Rousseau's arguments for "forcing one to be free" to ensure the legitimacy of civil commitments

Essay by itz June 2004

download word file, 3 pages 0.0

Downloaded 61 times

Jean-Jacques Rousseau claims that in order to ensure the legitimacy of civil commitments and to prevent them from becoming meaningless, tyrannical, and abusive, one can be "forced to be free." It is unclear, however, how forcing citizens to conform to the general will leads to a society which is any more reliable and capable of sustaining itself than the arbitrary rule of a few power-hungry individuals.

When a society forms a social contract, citizens determine together what is to be considered the general will--the law of the land. This compact is meaningless, however, unless there is a way to ensure adherence to the will of this majority. A problem arises in that "each individual can, as a man, have a private will contrary to or different from the general will that he has as a citizen" (472). This distinction between one's will as a man and as a citizen arises in that one, in forming the social contract with his fellow citizens, chose laws which will benefit the community as a whole, yet as an individual, he cares only of his own self-benefit.

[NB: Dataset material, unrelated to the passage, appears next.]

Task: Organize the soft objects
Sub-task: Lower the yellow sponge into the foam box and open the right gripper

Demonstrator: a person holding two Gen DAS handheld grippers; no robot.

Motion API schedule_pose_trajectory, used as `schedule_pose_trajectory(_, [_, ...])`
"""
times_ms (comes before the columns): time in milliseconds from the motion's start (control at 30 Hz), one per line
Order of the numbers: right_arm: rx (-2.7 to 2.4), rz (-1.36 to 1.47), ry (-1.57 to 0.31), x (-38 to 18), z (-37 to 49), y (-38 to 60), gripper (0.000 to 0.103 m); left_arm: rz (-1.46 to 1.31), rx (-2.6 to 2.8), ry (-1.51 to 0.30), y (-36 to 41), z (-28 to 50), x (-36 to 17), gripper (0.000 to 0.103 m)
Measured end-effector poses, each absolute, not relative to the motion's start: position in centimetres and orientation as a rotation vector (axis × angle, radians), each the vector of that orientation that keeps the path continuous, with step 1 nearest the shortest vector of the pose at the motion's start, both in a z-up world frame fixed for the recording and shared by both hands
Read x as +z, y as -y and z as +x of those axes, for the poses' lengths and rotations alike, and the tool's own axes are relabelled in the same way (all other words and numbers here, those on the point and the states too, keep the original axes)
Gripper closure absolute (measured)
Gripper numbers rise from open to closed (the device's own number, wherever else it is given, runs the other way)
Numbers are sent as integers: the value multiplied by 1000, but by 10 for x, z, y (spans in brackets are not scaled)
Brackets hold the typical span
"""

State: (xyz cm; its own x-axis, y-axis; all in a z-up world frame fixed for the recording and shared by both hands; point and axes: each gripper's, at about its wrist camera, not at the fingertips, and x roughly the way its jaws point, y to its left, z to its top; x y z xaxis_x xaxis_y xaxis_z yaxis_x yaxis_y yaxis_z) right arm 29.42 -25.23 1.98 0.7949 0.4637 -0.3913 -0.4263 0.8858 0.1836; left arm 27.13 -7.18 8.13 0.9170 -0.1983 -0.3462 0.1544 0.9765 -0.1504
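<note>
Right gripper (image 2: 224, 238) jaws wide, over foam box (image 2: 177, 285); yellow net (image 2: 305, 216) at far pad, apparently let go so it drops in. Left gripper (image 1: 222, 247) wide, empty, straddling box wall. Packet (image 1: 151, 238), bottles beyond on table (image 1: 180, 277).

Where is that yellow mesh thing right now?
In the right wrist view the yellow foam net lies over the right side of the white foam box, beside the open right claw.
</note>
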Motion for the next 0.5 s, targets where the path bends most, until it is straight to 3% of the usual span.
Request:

It follows, therefore, that private interest all to often leads a man to becoming a "free-rider" who wishes to "enjoy the rights of a citizen without wanting to fulfill the duties of a subject, an injustice whose growth would bring about the ruin of the body politic" (472). The social contract must subscribe a solution to this problem, for it is an "empty formula" unless it "tacitly entails the commitment that whoever refuses to obey the general will will be forced to do so by the entire body" (472).

To ensure commitment, society can therefore "force one to be free." How is this free when you must abandon your own private will and submit to...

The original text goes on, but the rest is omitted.